# Transition from PVC conduit to LFNC-B



## brric (Mar 5, 2010)

A. You will not find a listing allowing cementing Carflex in to a PVC fitting.
B. While it can be done it will be tough to pull a 40 amp feeder circuit into 3/4" Carflex
C. You could stub a short piece of 3/4" pvc through the wall and then attach a 3/4" female adapter to the pipe then use the proper Carflex fitting into the adapter.


----------



## Simbilis (Apr 23, 2011)

Agreed, pulling the conductors will be interesting. By "You will not find a listing", do you mean that it violates code, or that this just isn't the best way to do it?


----------



## brric (Mar 5, 2010)

The manufacturer has not applied for or gotten a listing for that method of using their product.


----------



## Simbilis (Apr 23, 2011)

Thank you! I substituted Googling for actual knowledge and found http://www.electriciantalk.com/f5/carflex-pvc-glue-urgent-20089/ , but I didn't know what an "FA" was...

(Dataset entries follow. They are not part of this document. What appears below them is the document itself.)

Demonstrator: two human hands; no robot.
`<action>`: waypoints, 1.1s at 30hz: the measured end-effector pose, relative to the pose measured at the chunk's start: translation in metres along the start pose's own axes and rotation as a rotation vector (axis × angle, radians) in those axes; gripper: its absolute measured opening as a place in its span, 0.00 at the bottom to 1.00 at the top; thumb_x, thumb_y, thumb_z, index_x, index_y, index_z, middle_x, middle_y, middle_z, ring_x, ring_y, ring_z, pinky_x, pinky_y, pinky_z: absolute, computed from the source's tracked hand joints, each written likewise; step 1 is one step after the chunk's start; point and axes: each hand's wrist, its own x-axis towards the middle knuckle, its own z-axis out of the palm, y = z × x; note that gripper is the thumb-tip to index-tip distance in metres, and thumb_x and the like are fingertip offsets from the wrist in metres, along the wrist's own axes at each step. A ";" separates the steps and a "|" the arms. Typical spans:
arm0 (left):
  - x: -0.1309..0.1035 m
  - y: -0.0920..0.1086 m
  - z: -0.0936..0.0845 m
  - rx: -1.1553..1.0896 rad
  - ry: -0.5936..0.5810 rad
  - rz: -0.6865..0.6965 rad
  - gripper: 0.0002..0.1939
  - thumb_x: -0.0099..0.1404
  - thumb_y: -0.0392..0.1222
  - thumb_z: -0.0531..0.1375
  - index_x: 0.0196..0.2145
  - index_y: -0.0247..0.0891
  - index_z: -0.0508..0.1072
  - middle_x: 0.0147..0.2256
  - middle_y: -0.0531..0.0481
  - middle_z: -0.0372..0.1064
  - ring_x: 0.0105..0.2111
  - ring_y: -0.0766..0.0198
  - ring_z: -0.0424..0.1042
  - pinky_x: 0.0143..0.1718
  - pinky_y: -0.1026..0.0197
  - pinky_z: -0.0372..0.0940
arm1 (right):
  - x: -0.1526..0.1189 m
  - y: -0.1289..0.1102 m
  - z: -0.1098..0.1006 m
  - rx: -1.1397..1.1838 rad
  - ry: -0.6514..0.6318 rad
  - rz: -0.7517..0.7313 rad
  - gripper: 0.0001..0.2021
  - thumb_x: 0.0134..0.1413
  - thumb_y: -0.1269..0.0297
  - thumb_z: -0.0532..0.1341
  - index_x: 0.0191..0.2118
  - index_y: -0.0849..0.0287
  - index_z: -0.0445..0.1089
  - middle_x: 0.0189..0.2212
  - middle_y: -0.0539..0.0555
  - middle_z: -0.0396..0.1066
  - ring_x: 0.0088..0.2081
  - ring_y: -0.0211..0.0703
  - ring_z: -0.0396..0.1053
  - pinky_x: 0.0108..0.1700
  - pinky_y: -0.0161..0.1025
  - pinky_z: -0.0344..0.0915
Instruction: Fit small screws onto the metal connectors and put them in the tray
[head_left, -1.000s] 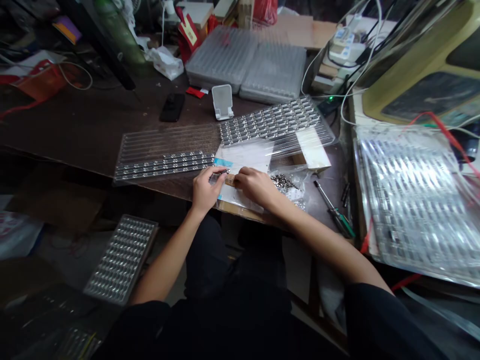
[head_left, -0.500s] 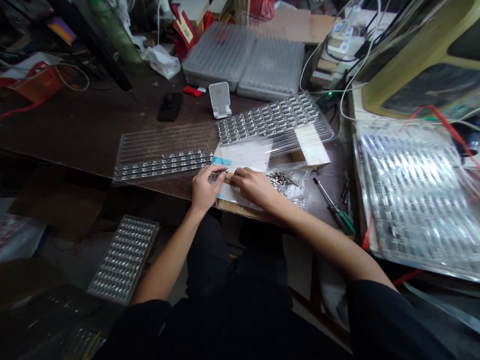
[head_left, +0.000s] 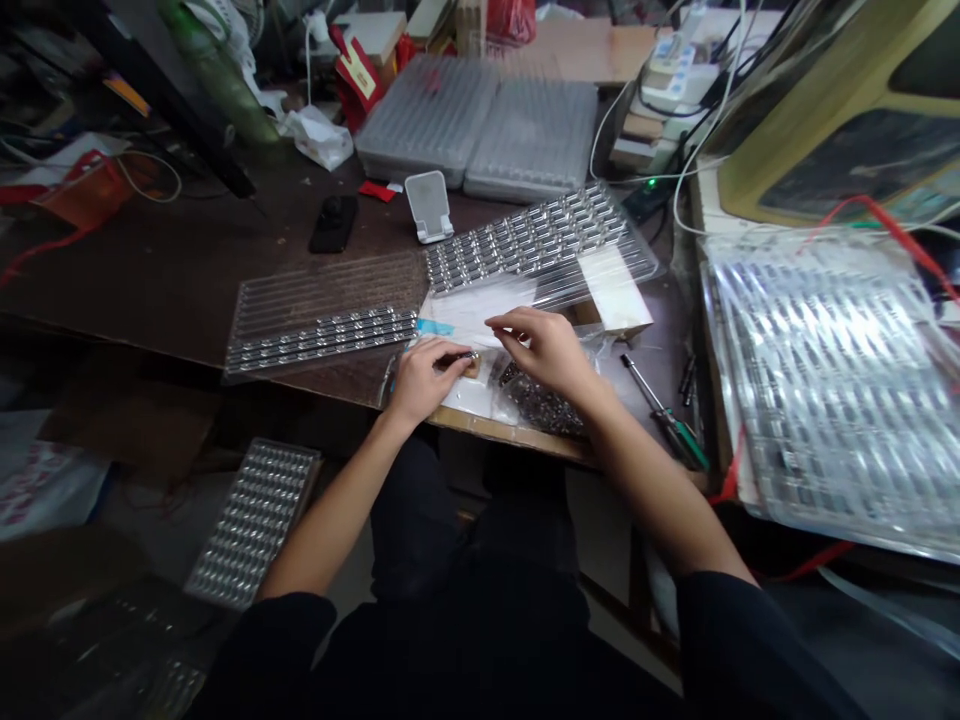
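Note:
My left hand (head_left: 426, 380) is closed on a small dark metal part (head_left: 457, 356), beside a small wooden block (head_left: 472, 366) at the table's front edge. My right hand (head_left: 546, 350) is raised to the right of it, thumb and forefinger nearly together; whatever lies between the fingertips is too small to make out. Beneath my right hand lies a clear bag of small metal pieces (head_left: 551, 408). A tray partly filled with metal parts (head_left: 322, 340) is at the left, and a fuller tray (head_left: 525, 240) lies behind my hands.
A green-handled screwdriver (head_left: 667, 415) lies at the right, near a white box (head_left: 613, 290). Stacked clear trays (head_left: 427, 120) stand at the back, with a phone stand (head_left: 429, 207) before them. Wrapped trays (head_left: 840, 380) fill the far right. Another filled tray (head_left: 251, 520) is low at the left.
My right hand has lifted away from the wooden block, up and to the right, uncovering more of the bag. My left hand has shifted slightly right and down. The whole view has moved slightly.

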 end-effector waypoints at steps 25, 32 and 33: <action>0.011 -0.004 -0.012 0.002 0.129 -0.100 0.06 0.70 0.36 0.63 0.42 0.39 0.80 0.42 0.46 0.81 0.44 0.58 0.78 0.49 0.57 0.70 | 0.000 -0.005 -0.005 -0.013 -0.097 -0.042 0.17 0.66 0.64 0.56 0.48 0.59 0.82 0.45 0.59 0.82 0.42 0.50 0.80 0.43 0.43 0.70; 0.066 -0.054 -0.073 0.331 0.069 -0.252 0.05 0.64 0.37 0.66 0.39 0.40 0.82 0.41 0.48 0.81 0.44 0.54 0.79 0.53 0.53 0.69 | -0.003 -0.005 -0.031 -0.173 -0.339 0.094 0.14 0.60 0.69 0.59 0.43 0.57 0.84 0.39 0.58 0.84 0.41 0.53 0.81 0.44 0.43 0.70; 0.072 -0.061 -0.076 0.387 0.018 -0.254 0.05 0.64 0.38 0.66 0.38 0.41 0.82 0.41 0.48 0.81 0.44 0.53 0.78 0.54 0.52 0.68 | -0.005 -0.005 -0.035 -0.179 -0.360 0.103 0.14 0.59 0.70 0.60 0.42 0.57 0.85 0.39 0.58 0.84 0.40 0.52 0.81 0.43 0.42 0.70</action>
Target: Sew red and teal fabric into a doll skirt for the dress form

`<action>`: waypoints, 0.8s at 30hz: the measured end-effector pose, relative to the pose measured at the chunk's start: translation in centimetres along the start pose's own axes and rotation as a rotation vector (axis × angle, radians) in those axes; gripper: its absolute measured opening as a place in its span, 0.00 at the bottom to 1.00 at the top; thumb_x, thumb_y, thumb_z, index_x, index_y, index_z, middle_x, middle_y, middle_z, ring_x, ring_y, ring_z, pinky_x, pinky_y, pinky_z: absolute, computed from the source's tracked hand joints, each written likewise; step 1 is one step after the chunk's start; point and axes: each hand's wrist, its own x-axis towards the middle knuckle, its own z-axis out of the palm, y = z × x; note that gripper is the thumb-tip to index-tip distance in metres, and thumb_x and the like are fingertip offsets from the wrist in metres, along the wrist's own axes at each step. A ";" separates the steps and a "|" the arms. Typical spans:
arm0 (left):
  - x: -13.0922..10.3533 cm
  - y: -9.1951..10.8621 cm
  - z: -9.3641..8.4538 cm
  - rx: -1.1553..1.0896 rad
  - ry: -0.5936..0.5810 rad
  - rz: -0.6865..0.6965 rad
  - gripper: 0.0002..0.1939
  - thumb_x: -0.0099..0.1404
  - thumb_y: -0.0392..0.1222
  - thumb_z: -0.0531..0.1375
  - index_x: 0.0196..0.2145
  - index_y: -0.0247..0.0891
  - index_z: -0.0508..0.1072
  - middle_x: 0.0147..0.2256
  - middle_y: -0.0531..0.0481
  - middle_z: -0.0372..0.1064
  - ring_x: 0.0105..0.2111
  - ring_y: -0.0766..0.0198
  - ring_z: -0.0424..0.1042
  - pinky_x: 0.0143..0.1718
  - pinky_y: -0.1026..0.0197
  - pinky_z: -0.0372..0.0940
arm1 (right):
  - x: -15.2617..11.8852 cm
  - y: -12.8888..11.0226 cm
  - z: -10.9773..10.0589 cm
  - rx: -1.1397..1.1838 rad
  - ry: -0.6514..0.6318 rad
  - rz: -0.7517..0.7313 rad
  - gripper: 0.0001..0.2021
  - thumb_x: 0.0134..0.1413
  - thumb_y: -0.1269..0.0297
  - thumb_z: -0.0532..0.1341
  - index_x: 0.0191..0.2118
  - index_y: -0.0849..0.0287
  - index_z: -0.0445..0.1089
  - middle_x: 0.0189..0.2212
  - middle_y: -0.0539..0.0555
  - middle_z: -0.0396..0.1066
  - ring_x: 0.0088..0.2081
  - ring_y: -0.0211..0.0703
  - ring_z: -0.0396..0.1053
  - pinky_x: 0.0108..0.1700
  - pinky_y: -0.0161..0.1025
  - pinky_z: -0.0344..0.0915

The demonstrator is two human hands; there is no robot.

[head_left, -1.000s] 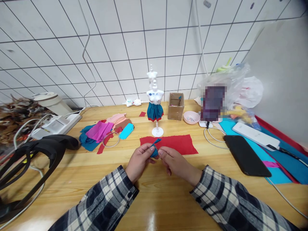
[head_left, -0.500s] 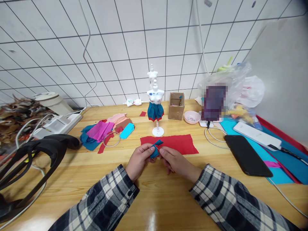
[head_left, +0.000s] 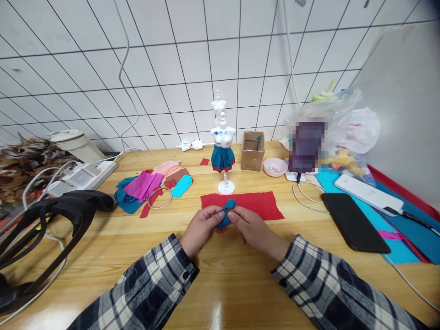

Edit: Kludge violates 356.6 ("LFNC and associated fittings shall be listed"), but some AHJs pass it anyway.

Edit 2: Carlon specifically states that their LFNC shouldn't be cemented - http://www.carlon.com/FAQs/FAQ-Liquidtight.pdf


----------



## nap (Dec 4, 2007)

I have no idea what an "FA" is referring to either and I do this for a living.


get a proper connector for the nmfc and then a reducing bushing to glue into the LB with threads to accept the nmfc connector.


----------



## Saturday Cowboy (Nov 29, 2009)

Female Adapter, must be local slang term for a flex connector.

My advise is a flex FA and a RGC threaded coupling and a PVC MA.(male adapter)

And not listed means code violation, because code says it must be listed.


----------



## nap (Dec 4, 2007)

Saturday Cowboy said:


> Female Adapter, must be local slang term for a flex connector.
> 
> My advise is a flex FA and a RGC threaded coupling and a PVC MA.(male adapter)
> 
> And not listed means code violation, because code says it must be listed.


no. a female adapter (duh!!) is the piece the fits into the lb and has threads (female) for a connector. It is the reducing bushing I spoke of in my response. It's proper term would be a female adapter. a reducing bushing typically has the same type of connection (threaded or a glue fitting) on both the inside and outside. My error there)

as I said, all he needs is a FA of proper size (May have to use a reducing bushing as well as a FA if a 1 1/4 to 3/4" fa cannot be sourced) and a FNMC connector. Why is everybody making this so difficult?


----------



## Simbilis (Apr 23, 2011)

Here's how it ended up. Reducer bushings installed, 3/4 PVC and a female adapter ready.

Thanks again


----------



## nap (Dec 4, 2007)

and of course you did purchase a proper connector for the end of the FNMC, right?


----------



## kbsparky (Sep 11, 2008)

Saturday Cowboy said:


> ....And not listed means code violation, because code says it must be listed.


Where does the Code say this?


----------



## Simbilis (Apr 23, 2011)

nap said:


> and of course you did purchase a proper connector for the end of the FNMC, right?


Yep, I already had a couple on hand.



kbsparky said:


> Where does the Code say this?


356.6 - LFNC and associated fittings shall be listed


----------